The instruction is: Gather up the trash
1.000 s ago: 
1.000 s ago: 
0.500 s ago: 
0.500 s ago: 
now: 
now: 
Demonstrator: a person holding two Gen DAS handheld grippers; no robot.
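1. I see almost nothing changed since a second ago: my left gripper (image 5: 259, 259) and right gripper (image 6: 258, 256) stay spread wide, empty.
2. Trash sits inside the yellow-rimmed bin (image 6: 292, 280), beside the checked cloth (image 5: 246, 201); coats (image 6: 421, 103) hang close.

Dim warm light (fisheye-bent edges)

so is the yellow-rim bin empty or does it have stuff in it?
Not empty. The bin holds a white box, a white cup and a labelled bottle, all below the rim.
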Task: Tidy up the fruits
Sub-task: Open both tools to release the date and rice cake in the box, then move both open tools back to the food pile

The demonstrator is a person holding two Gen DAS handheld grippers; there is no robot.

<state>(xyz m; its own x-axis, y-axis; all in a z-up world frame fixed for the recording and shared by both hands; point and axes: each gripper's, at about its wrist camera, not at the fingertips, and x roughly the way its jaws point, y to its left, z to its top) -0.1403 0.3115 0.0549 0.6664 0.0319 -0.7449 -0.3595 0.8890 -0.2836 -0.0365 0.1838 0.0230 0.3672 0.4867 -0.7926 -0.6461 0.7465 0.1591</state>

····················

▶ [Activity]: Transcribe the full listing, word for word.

▶ [Answer section]:
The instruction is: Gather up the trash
1.000 s ago: 
1.000 s ago: 
0.500 s ago: 
0.500 s ago: 
now: 
now: 
Demonstrator: a person holding two Gen DAS handheld grippers; no robot.
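1. I see almost nothing changed since a second ago: my left gripper (image 5: 259, 259) and right gripper (image 6: 258, 256) stay spread wide, empty.
2. Trash sits inside the yellow-rimmed bin (image 6: 292, 280), beside the checked cloth (image 5: 246, 201); coats (image 6: 421, 103) hang close.

Dim warm light (fisheye-bent edges)

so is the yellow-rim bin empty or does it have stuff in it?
Not empty. The bin holds a white box, a white cup and a labelled bottle, all below the rim.
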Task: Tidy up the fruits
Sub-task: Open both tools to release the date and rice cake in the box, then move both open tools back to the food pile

The demonstrator is a person holding two Gen DAS handheld grippers; there is no robot.

<state>(xyz m; its own x-axis, y-axis; all in a z-up world frame fixed for the recording and shared by both hands; point and axes: each gripper's, at about its wrist camera, not at the fingertips, and x roughly the way its jaws point, y to its left, z to its top) -0.1403 0.3115 0.0549 0.6664 0.0319 -0.7449 -0.3595 0.8890 -0.2836 -0.0365 0.1838 0.0230 0.3672 0.4867 -0.7926 -0.6461 0.7465 0.1591</state>

This answer is now finished.